Earlier today a male was killed when he was hit by a train at Bloor- Yonge Station.
Police say that they were called to the scene at 10:30 AM after the man in his 20's was hit by the TTC subway train. Another individual estimated to be in his 40's has been taken into police custody as part of their investigation into what exactly happened- but has yet to be charged.
As a result of the incident, the TTC says that Yonge Station on Line 2 remains closed for the time being.
Line 2: Trains not stopping at Yonge Station due to an earlier injury on the tracks.— Official TTC Tweets (@TTCnotices) June 18, 2018
Police are currently in the process of reviewing security footage to see exactly what caused the man to be on the tracks in the first place.

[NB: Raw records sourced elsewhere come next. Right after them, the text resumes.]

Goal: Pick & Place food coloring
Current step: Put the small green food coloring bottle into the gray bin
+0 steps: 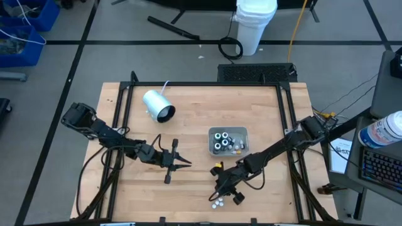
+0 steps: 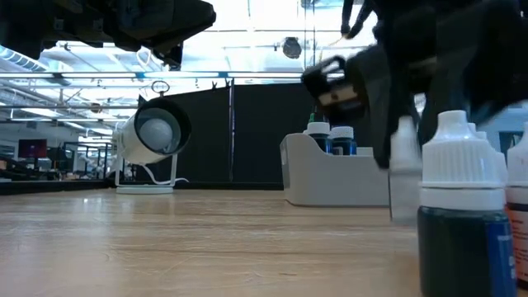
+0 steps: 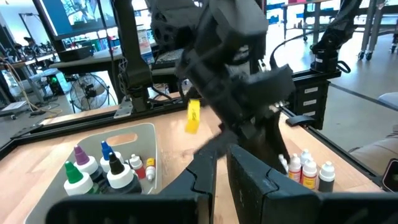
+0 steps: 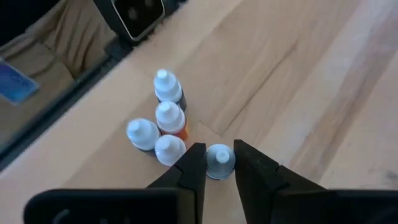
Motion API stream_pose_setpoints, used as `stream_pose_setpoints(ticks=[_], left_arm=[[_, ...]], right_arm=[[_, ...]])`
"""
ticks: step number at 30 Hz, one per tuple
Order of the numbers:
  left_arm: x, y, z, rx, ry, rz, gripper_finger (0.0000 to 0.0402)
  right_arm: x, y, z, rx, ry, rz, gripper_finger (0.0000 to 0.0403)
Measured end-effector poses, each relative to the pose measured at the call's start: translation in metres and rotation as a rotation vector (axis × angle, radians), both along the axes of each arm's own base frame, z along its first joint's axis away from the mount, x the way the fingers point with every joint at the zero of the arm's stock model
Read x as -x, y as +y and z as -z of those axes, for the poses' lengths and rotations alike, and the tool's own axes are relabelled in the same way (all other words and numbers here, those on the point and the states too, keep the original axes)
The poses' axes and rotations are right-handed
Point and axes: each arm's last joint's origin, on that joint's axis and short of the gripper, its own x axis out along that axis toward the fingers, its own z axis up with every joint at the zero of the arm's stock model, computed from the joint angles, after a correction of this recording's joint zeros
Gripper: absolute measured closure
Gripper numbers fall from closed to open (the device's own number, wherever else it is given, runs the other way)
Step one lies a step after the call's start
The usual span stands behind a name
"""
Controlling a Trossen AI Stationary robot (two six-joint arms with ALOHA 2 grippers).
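Several food coloring bottles (image 4: 165,118) with white caps stand upright in a cluster near the table's near edge (image 1: 218,202). One of them (image 4: 219,160) sits between the fingers of my right gripper (image 4: 219,165), which slants down over the cluster (image 1: 223,190). More bottles (image 1: 225,139) stand in the grey tray (image 1: 244,132) behind it. My left gripper (image 1: 187,162) hovers level to the left of the tray, shut and holding nothing (image 3: 222,177). My right gripper has the white cap (image 4: 219,155) of the cluster's nearest bottle pinched between its two fingers. The fingers slant down onto it from the table's far right. The bottle stands upright on the wood, beside the other bottles.
A big white cylinder (image 1: 157,105) with a dark mouth lies at the far left of the table. Black rails (image 1: 284,113) frame the tabletop. Bare wood lies between the cylinder, the tray and my left gripper.
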Motion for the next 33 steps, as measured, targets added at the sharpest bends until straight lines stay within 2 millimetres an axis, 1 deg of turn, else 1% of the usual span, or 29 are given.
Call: stream_pose_setpoints(ticks=[2, 5, 8, 10, 14, 17, 19, 22, 25, 29, 33], left_arm=[[0.0, 0.0, 0.0, 0.0, 0.0, 0.0, 0.0355], [0.0, 0.0, 0.0, 0.0, 0.0, 0.0, 0.0355], [0.0, 0.0, 0.0, 0.0, 0.0, 0.0, 0.0355], [0.0, 0.0, 0.0, 0.0, 0.0, 0.0, 0.0355], [0.0, 0.0, 0.0, 0.0, 0.0, 0.0, 0.0355], [0.0, 0.0, 0.0, 0.0, 0.0, 0.0, 0.0355], [0.0, 0.0, 0.0, 0.0, 0.0, 0.0, 0.0355], [0.0, 0.0, 0.0, 0.0, 0.0, 0.0, 0.0355], [0.0, 0.0, 0.0, 0.0, -0.001, 0.0, 0.0355], [0.0, 0.0, 0.0, 0.0, -0.001, 0.0, 0.0355], [0.0, 0.0, 0.0, 0.003, 0.0, 0.0, 0.0355]], right_arm=[[0.003, -0.001, -0.011, -0.008, -0.017, -0.001, 0.0339], [0.01, -0.005, -0.034, -0.017, -0.043, 0.002, 0.0343], [0.023, -0.012, -0.061, -0.023, -0.065, 0.006, 0.0345], [0.035, -0.019, -0.081, 0.016, -0.097, 0.052, 0.0345], [0.063, -0.036, -0.117, 0.135, -0.168, 0.213, 0.0343], [0.082, -0.053, -0.14, 0.192, -0.229, 0.408, 0.0344], [0.092, -0.063, -0.15, 0.232, -0.264, 0.544, 0.0345], [0.103, -0.073, -0.156, 0.28, -0.282, 0.708, 0.0344], [0.108, -0.082, -0.153, 0.325, -0.245, 0.797, 0.0343], [0.103, -0.094, -0.142, 0.325, -0.157, 0.912, 0.0344], [0.095, -0.103, -0.129, 0.333, -0.102, 0.962, 0.0344]])
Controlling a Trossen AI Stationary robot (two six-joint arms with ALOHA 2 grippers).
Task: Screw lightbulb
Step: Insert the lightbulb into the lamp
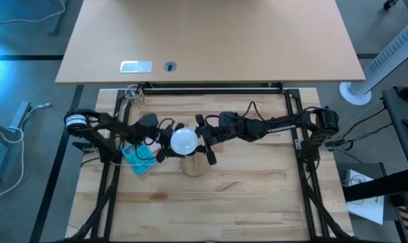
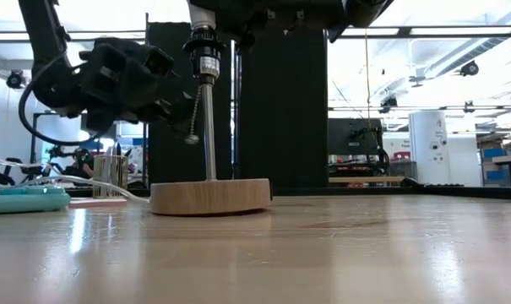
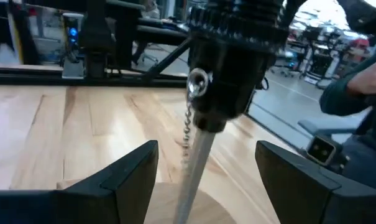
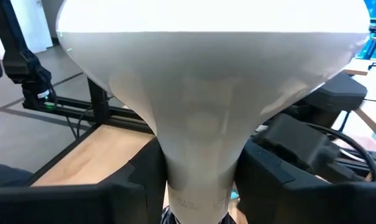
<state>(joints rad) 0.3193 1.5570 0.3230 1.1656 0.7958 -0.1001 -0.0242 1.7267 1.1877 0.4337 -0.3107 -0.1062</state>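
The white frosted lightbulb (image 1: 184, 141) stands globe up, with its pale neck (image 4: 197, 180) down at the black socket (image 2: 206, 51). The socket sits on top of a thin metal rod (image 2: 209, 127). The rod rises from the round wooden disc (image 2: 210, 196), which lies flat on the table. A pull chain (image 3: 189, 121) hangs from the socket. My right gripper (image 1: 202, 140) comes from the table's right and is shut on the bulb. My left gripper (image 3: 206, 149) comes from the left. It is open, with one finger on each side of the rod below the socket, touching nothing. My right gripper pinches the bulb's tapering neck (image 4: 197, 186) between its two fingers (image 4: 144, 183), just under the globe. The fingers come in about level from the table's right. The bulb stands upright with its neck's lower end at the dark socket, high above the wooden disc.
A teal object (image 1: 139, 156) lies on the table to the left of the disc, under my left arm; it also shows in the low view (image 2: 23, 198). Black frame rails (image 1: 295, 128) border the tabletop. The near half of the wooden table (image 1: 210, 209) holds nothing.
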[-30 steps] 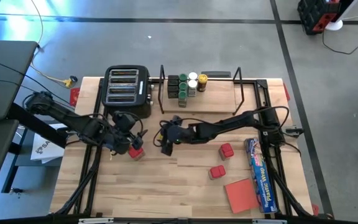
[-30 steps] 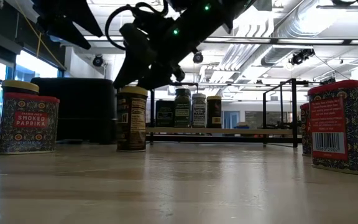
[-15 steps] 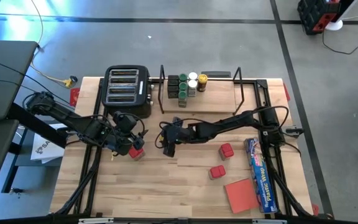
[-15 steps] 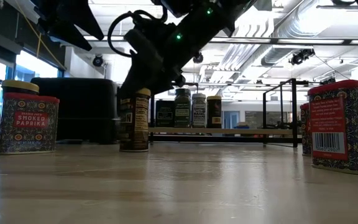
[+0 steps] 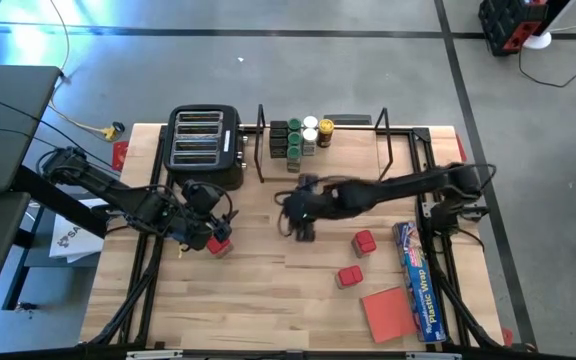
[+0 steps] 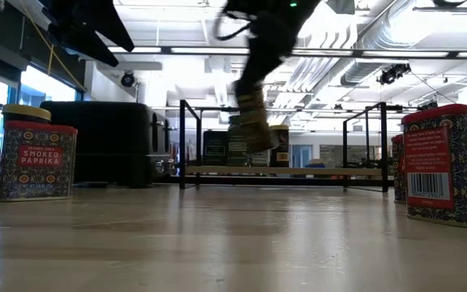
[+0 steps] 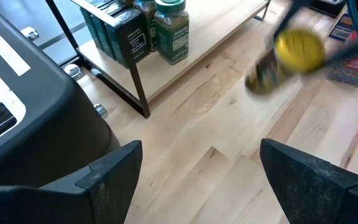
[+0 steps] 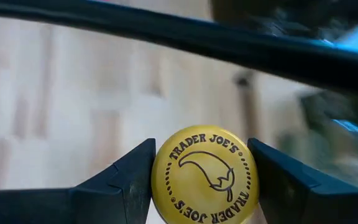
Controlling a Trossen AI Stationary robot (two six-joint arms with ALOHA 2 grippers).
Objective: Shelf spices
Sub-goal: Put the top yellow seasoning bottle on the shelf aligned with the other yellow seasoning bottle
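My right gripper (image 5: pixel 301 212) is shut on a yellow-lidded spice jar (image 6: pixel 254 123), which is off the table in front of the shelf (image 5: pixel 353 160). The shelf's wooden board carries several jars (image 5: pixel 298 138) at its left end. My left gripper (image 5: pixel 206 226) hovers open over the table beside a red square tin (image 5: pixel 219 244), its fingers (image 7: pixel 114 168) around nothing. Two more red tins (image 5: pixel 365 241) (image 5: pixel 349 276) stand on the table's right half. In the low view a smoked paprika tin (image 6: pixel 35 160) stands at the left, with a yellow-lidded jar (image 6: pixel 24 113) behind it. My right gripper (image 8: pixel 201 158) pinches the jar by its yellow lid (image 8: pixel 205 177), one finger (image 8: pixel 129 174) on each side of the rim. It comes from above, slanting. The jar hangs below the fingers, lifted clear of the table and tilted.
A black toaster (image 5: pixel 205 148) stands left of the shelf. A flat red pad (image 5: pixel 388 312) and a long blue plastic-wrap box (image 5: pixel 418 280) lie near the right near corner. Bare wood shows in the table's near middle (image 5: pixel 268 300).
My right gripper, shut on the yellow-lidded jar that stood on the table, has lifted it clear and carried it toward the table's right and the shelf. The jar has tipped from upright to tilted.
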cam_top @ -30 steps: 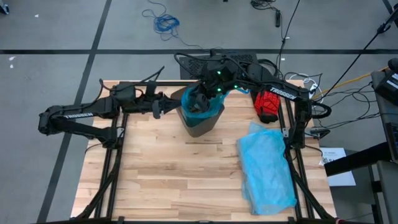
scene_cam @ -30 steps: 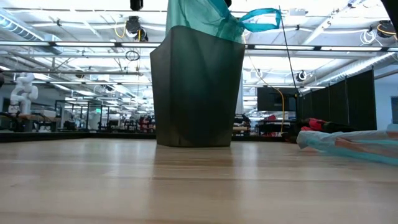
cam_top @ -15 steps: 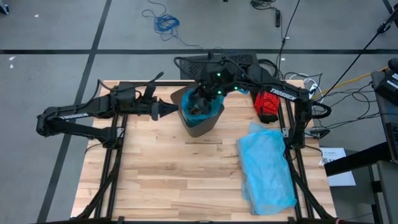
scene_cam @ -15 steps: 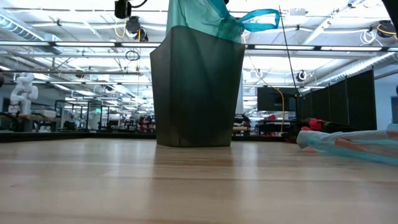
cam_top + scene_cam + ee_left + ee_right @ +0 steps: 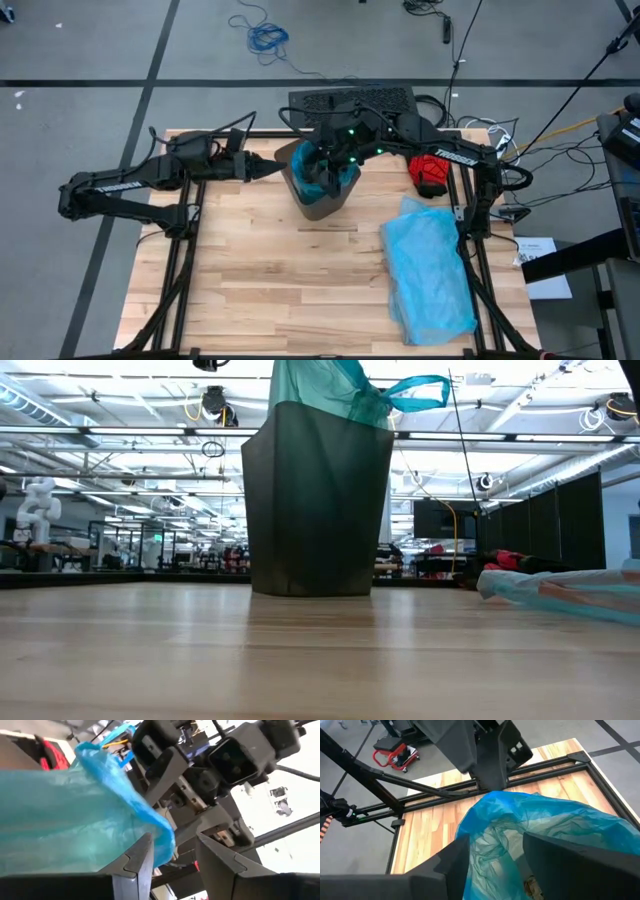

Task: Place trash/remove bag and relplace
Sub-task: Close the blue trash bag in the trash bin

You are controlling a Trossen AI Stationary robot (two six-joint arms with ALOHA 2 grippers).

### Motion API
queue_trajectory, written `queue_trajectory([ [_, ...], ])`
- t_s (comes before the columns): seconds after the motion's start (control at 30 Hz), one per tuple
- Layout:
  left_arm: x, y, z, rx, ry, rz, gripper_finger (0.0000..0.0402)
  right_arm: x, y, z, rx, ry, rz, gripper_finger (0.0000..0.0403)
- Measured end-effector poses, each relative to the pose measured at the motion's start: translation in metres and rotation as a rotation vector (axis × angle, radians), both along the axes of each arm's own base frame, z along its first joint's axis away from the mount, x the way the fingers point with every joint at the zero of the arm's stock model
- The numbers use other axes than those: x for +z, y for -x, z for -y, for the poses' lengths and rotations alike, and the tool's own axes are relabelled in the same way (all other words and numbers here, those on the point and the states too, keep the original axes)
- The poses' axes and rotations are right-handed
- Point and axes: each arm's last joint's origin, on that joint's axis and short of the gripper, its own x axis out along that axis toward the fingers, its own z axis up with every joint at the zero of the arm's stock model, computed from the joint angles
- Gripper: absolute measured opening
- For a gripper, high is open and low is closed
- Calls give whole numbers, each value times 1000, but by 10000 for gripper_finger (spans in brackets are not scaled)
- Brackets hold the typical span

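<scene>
The dark bin (image 5: 322, 195) stands at the table's far middle, with the teal bag (image 5: 325, 385) lining it and rising above its rim. One blue handle loop (image 5: 420, 388) sticks out sideways. My left gripper (image 5: 174, 839) is open at the bin's left rim (image 5: 283, 167), and the bag's blue edge (image 5: 162, 832) reaches into the gap beside one finger. My right gripper (image 5: 495, 840) hangs open over the bag's mouth (image 5: 333, 170), pointing down. A brown scrap of trash (image 5: 531, 885) shows inside the bag. My left gripper has the bag's upper blue edge (image 5: 167, 845) standing between its open fingers, coming level from the table's left. Whether a finger touches the plastic, I cannot tell. My right gripper's fingers stand over the bag's opening, apart from the plastic as far as shows.
A paler sky-blue plastic bag (image 5: 430, 270) lies spread on the table's right half. A red glove (image 5: 432, 172) lies at the far right, beside the right arm's base. Bare wood (image 5: 260, 280) fills the near left and middle of the table.
My left gripper has moved toward the table's right and slightly toward the far edge, up to the bin's left rim. My right gripper has shifted a little to the right above the bin. The bin has stayed where it was.
</scene>
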Motion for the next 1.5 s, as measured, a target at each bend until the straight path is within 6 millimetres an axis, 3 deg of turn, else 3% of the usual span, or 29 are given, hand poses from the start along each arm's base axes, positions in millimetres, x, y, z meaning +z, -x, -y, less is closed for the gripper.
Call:
queue_trajectory([
  [0.17, -3, -3, -6, -19, 91, -16, 140, 1, 0, 0, 2, 4, 7, 184],
  [0.43, -6, -9, -17, 12, 99, -16, 140, 0, 0, 0, 8, 13, 6, 179],
  [0.73, 0, -9, -17, -15, 82, 45, 119, 0, 0, 0, 10, 17, 6, 178],
  [1.13, -9, -21, -17, -100, 95, -3, 100, 1, -1, 0, 12, 20, 12, 178],
  [1.4, -3, -11, -14, -143, 105, 15, 100, 1, -1, 0, 12, 20, 13, 178],
  [1.5, -10, -7, -13, -137, 140, -69, 99, 1, -1, 0, 12, 20, 13, 178],
])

The police believe that there is a chance, that the victim was pushed onto the TTC tracks and resulting in this death - however, they have yet to make that official. They don't believe there was an altercation at the platform or that the incident was a random attack.
According to Toronto Detective Rob North, "The victim was at track level and was about to get on a train and whether they were pushed or strumbled it's something we're looking into."
“We have one person in custody, but not under arrest,” added Spokesperson Gary Long.
To compound the problem someone else was hit by a train at College station a short time later but police believe that was an intentional suicide.
“It’s uncommon to have two incidents so close together,” said TTC spokesperson Stuart Green said.
Shuttle buses are currently running between Castle Frank and St. George stations to help those affected by the investigation.
Just keep alert, let people on and off, prepare to exit before your stop, take off your backpack, keep your hands to yourself, and we will all get through these delays together.#ttc— Claire McWatt (@ClaireMcWatt) June 18, 2018
TTC spokesperson Brad Ross said Bloor Station is currently being serviced by Line 1 trains.
The TTC is asking people to please be patient when waiting for the bus to avoid overcrowding, which can lead to more people being hurt.